2.4. Uit al het voorgaande, bezien in verband met het tussenarrest van 31 augustus 2010, volgt dat [ Geïntimeerde ] gehouden is [ Appellant ] de door deze op grond van de hem gegeven opdracht verrichte werkzaamheden te betalen.
2.5. Bij deze stand van zaken behoeven de grieven 4 tot en met 7 geen bespreking en resteren ter behandeling de bij conclusie van antwoord, sub 22 tot en met 27, door [ Geïntimeerde ] gevoerde verweren waarnaar overigens bij memorie van antwoord, sub 33, uitdrukkelijk is verwezen.
2.6. [ Geïntimeerde ] heeft (gemotiveerd) betoogd dat de declaraties van [ Appellant ] te hoog zijn. Gelet op het bepaalde in de artikelen 32 en volgende van de Wet tarieven in burgerlijke zaken (WTBZ), is de burgerlijke rechter niet bevoegd te beslissen over een geschil tussen een advocaat en zijn cliënt met betrekking tot de omvang van het salaris van eerstgenoemde en dient dat salaris in een dergelijk geval te worden begroot door de Raad van Toezicht (RvT), met de mogelijkheid van nadere vaststelling door de rechter op grond van art. 33 WTBZ. Voorts voorziet de regeling in de WTBZ in het afgeven van een bevelschrift door de voorzitter van de RvT respectievelijk de in de WTBZ bedoelde rechter, zodat hier voor het hof in beginsel geen rol is weggelegd.
2.7. Het hof zal de zaak op een zeer ruime termijn aanhouden teneinde [ Appellant ] in de gelegenheid te stellen de in de WTBZ bedoelde begroting te doen plaatsvinden en vervolgens de onherroepelijke resultaten daarvan bij akte in het geding te brengen, waarna [ Geïntimeerde ] daarop nog zal mogen reageren.
2.8. Het verweer van [ Geïntimeerde ] dat de declaraties niet opeisbaar zijn, omdat daarin geen vervaldatum is genoemd, stuit af op het bepaalde in artikel 6:38 van het Burgerlijk Wetboek.
2.9. Over het uiteindelijk door [ Geïntimeerde ] aan [ Appellant ] in verband met diens werkzaamheden te betalen bedrag is [ Geïntimeerde ] wettelijke rente verschuldigd. Bij gebreke van een vervaldatum van de facturen en een ingebrekestelling door [ Appellant ] is deze rente echter (pas) verschuldigd vanaf de dag van de inleidende dagvaarding, 26 januari 2006. Het door [ Appellant ] te dezen meer of anders gevorderde zal worden afgewezen.
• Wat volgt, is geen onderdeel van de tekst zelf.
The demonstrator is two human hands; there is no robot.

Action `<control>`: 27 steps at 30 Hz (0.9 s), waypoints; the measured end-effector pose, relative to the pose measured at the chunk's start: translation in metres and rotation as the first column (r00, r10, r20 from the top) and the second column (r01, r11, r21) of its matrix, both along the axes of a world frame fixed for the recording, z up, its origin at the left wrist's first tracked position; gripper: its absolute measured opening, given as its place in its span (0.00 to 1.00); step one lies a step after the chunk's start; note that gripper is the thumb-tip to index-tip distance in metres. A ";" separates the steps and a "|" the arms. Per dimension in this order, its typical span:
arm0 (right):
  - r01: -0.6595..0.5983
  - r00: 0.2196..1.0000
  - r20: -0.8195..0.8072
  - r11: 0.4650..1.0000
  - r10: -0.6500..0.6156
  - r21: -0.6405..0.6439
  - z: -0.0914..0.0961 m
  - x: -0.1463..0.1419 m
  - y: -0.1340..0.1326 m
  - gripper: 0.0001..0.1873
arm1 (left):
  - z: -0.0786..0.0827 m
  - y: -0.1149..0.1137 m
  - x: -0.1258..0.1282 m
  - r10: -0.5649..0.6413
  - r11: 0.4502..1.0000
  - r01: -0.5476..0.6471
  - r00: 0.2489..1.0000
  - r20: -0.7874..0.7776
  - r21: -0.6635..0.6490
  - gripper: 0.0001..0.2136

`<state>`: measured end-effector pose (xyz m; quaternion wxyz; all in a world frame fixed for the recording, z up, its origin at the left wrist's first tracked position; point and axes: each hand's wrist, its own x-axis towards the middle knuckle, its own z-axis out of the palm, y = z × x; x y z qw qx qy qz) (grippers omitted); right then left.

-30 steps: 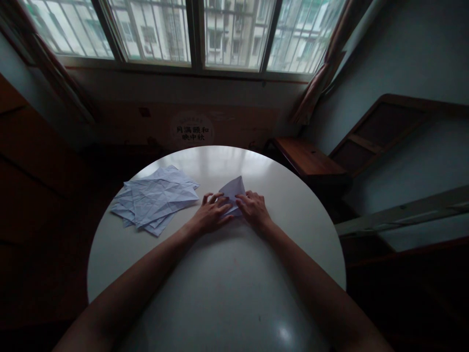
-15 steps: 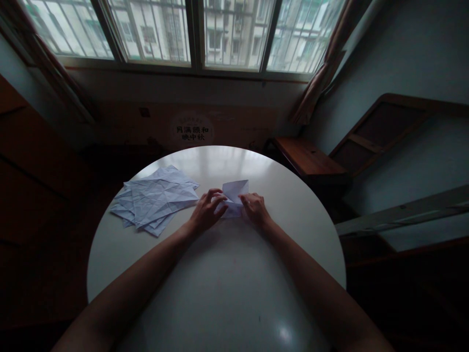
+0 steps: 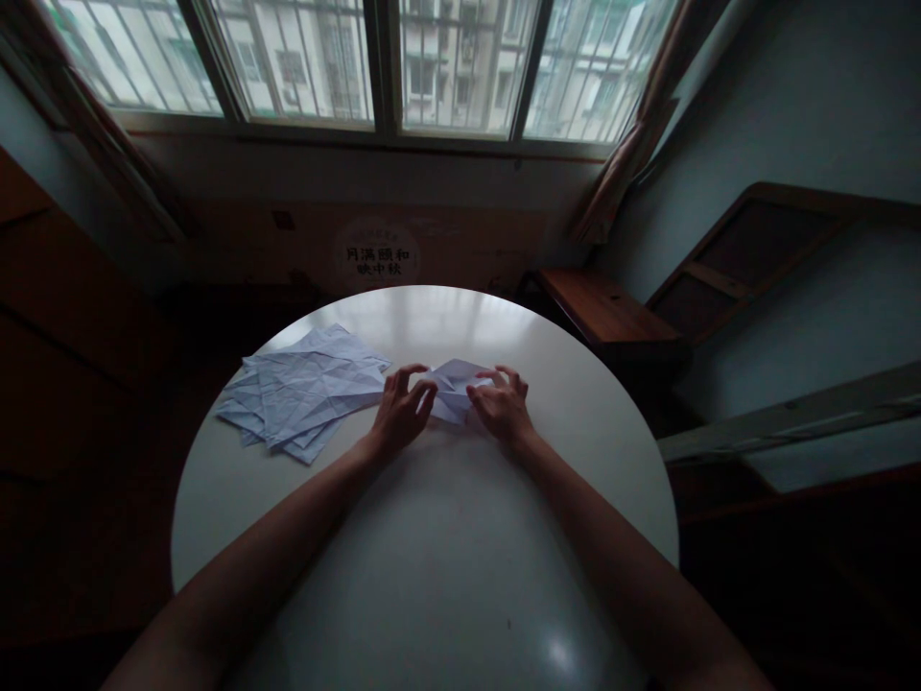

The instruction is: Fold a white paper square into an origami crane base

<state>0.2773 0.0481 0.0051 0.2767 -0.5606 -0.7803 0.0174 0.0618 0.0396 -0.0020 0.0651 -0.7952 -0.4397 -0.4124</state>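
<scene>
A small folded sheet of white paper (image 3: 455,384) is held between my two hands, over the far half of the white table (image 3: 432,557). My left hand (image 3: 404,408) pinches its left side, thumb and fingers bent together. On the opposite side my right hand (image 3: 504,401) grips the paper with the thumb near its front and the fingers curled above. The paper's middle bulges with several folds, and its side edges are partly hidden by my fingers. Just left of my left hand lies a loose pile of creased paper sheets (image 3: 309,384).
Beyond the table's rounded far edge, a printed cardboard box (image 3: 446,240) stands below the barred window (image 3: 460,67). A brown wooden stool or bench (image 3: 611,307) is at the back right, near a wood-framed panel (image 3: 763,240) against the wall.
The paper's raised back flap has come down, and its shape is now wider and more pointed. Both hands have shifted slightly outward, and the left fingers have closed onto the paper.
</scene>
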 end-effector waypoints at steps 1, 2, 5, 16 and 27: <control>-0.024 1.000 0.000 1.000 0.024 -0.003 0.000 0.000 0.001 0.26 | 0.000 0.000 0.000 0.016 1.000 -0.016 1.000 0.005 -0.006 0.04; -0.048 0.999 0.003 0.999 0.048 -0.005 0.000 0.000 0.001 0.25 | 0.000 0.001 0.000 0.034 0.999 -0.033 0.999 0.012 -0.015 0.04; -0.122 0.992 0.027 0.993 0.122 -0.009 -0.003 0.001 0.003 0.22 | 0.000 0.002 -0.001 0.096 0.994 -0.094 0.995 0.040 -0.046 0.04; -0.340 0.939 0.056 0.940 0.340 0.001 -0.001 0.001 0.003 0.15 | 0.003 -0.005 0.002 -0.051 0.996 0.060 0.991 -0.125 0.067 0.09; -0.441 0.897 -0.032 0.897 0.441 0.019 -0.007 -0.003 0.005 0.24 | -0.002 0.001 0.000 -0.184 0.983 0.177 0.963 -0.195 -0.050 0.07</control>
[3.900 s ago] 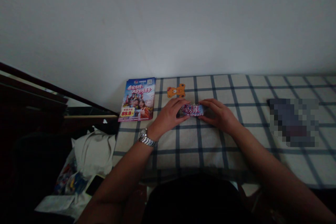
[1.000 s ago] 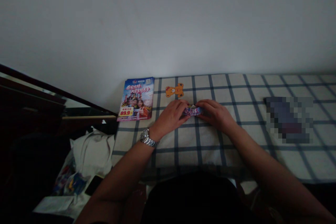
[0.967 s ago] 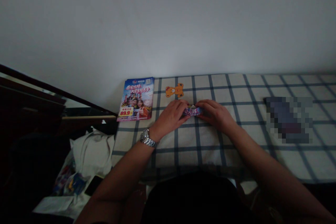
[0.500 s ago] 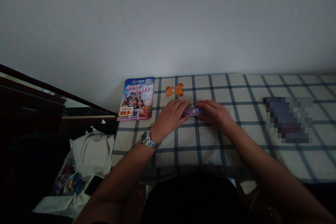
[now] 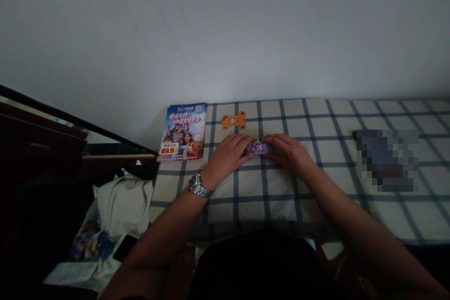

2.10. Ook het door [ Appellant ] gevorderde bedrag van € 272,= wegens buitengerechtelijke incassokosten wordt afgewezen, omdat niet is gebleken dat [ Appellant ] andere buitengerechtelijke werkzaamheden heeft verricht dan waarvoor de in de artikelen 237 en volgende van het Wetboek van Burgerlijke Rechtsvordering bedoelde kostenveroordeling een vergoeding pleegt in te sluiten.
2.11. Iedere verdere beslissing wordt aangehouden.
verwijst de zaak naar de rolzitting van 15 januari 2013 voor het nemen van een akte door [ Appellant ] met het doel als bedoeld onder 2.7, waarna [ Geïntimeerde ] daarop zal mogen reageren;
houdt iedere verdere beslissing aan.
Dit arrest is gewezen door mrs. R.J.M. Smit, C. Uriot en J.W. Hoekzema, en is in het openbaar uitgesproken op 10 januari 2012 door de rolraadsheer.